The mere fictional depiction of Jewish traces found in Jordan led to the halt of an American movie that was about to be filmed in the country.
Jaber is about a young Bedouin boy who discovers a rock with Hebrew lettering during road construction in the area around the famous archaeological site Petra. The artifact, considered to be of great value, is hunted down by gangsters, governmental agencies as well as multiple organizations looking to get their hands on the "prize".
The plot of the international movie was not welcomed by Jordanians - and even actors in the movie - for portraying signs of Jewish history in Jordan, which they believe could result in territorial claims by Israelis.
"While there is ample archaeological evidence of a Jewish presence in Jordan, only an extreme-right fringe of Israeli society seeks both banks of the Jordan River as part of Israel. An overwhelming majority of Israelis make no claim to Jordanian land and place high value on the peace accord," AP reported.
Prime Minister Omar Al-Razzaz ordered the film's production to be paused until the script is fully revised.

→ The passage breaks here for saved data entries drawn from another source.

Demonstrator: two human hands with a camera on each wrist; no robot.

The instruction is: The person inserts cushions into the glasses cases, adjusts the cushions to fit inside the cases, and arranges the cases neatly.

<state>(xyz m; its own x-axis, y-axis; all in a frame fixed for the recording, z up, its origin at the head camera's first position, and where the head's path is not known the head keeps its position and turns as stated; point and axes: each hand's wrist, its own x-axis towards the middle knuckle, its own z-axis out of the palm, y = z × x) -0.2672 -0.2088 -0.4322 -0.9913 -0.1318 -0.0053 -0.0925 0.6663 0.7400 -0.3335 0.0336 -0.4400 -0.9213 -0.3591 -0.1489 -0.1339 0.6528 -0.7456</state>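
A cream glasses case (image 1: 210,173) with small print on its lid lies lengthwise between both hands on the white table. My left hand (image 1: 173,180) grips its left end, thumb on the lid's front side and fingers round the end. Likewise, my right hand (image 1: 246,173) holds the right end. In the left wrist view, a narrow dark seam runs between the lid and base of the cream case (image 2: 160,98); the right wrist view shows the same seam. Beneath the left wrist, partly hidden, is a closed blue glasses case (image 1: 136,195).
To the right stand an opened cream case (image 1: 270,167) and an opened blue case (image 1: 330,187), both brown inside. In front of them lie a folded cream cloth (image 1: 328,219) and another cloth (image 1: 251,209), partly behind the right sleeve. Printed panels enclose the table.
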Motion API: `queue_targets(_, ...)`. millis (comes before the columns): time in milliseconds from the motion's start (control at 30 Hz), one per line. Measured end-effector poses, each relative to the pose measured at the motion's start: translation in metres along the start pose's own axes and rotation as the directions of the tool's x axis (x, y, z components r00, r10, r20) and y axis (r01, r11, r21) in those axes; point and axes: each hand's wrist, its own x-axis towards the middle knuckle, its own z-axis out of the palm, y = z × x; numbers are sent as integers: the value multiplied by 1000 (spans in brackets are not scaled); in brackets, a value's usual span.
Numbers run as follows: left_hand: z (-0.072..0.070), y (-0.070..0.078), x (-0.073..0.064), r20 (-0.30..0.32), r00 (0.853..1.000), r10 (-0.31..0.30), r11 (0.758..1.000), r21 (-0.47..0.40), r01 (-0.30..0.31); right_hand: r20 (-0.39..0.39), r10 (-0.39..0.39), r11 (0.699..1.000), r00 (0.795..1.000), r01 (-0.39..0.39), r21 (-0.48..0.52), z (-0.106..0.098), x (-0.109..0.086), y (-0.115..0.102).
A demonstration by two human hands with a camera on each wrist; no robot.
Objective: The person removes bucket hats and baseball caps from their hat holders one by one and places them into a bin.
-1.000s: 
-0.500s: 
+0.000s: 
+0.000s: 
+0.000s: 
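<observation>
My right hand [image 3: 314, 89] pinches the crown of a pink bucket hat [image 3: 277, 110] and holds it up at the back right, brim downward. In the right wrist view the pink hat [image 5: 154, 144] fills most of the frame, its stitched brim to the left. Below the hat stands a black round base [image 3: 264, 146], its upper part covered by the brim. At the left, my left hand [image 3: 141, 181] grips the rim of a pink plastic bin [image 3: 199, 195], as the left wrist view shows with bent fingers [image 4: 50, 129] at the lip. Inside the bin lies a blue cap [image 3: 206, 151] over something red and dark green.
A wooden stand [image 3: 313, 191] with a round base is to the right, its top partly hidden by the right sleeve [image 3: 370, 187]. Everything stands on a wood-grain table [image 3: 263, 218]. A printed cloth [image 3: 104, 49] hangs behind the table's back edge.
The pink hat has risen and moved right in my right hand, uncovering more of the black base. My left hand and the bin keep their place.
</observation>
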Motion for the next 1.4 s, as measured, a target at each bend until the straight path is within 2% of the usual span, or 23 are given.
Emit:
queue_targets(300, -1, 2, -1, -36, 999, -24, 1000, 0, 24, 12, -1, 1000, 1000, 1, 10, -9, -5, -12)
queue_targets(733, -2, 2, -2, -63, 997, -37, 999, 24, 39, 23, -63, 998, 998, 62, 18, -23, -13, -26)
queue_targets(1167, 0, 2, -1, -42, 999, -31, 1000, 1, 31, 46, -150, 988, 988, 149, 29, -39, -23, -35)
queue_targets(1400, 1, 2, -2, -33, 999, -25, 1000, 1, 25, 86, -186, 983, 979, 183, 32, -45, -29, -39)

In 1994, a peace accord between the Hashemite Kingdom of Jordan and "The State of Israel" was signed and is still in place to this day. Nevertheless, such topics are considered sensitive — which was proven true with the resignation of several actors, first of whom was Ali Elayan, an actor meant to play a Jordanian police officer.
"This is about historical rights and the political implications. It may be a fictional movie, but cinema is also a visual document – people believe what they see. To not only film in Jordan but to present this story with Arab hands reinforces these false facts and this is very dangerous," Elayan told The National.
Soon after backing out, the actor reported the contents of the script to the Jordanian Artists Association (JAA).
Sari al-Asaad, the former head of JAA, emphasized his stand on the matter, saying "we are not against Jews as Jews but we are against Israel as an occupying power which uses religion to take others' land."
Israel's Foreign Ministry made no public comments yet.
The Royal Film Commission (RFC) approved the film's production in Jordan — the same organization that approved Netflix's first Arabic original series Jinn and was criticized for it.
RFC is again under fire, though it has stated it does not have the authority to reject scripts but instead "encourages local productions, attracts foreign productions and facilitates production in general."
According to UK-based Jordanian director Muhyiedeen Qandour - director of Jaber also the author of the book of the same name - "many civilizations passed through historical Jordan. You don't see them now returning to claim parts of the country because they were here once in the past."
"The argument made by some about the movie is simply naive and even childish," Qandour added.
He also believes the true reason Elayan walked out on the movie and reported its script to the JAA is because he was "denied a bigger role."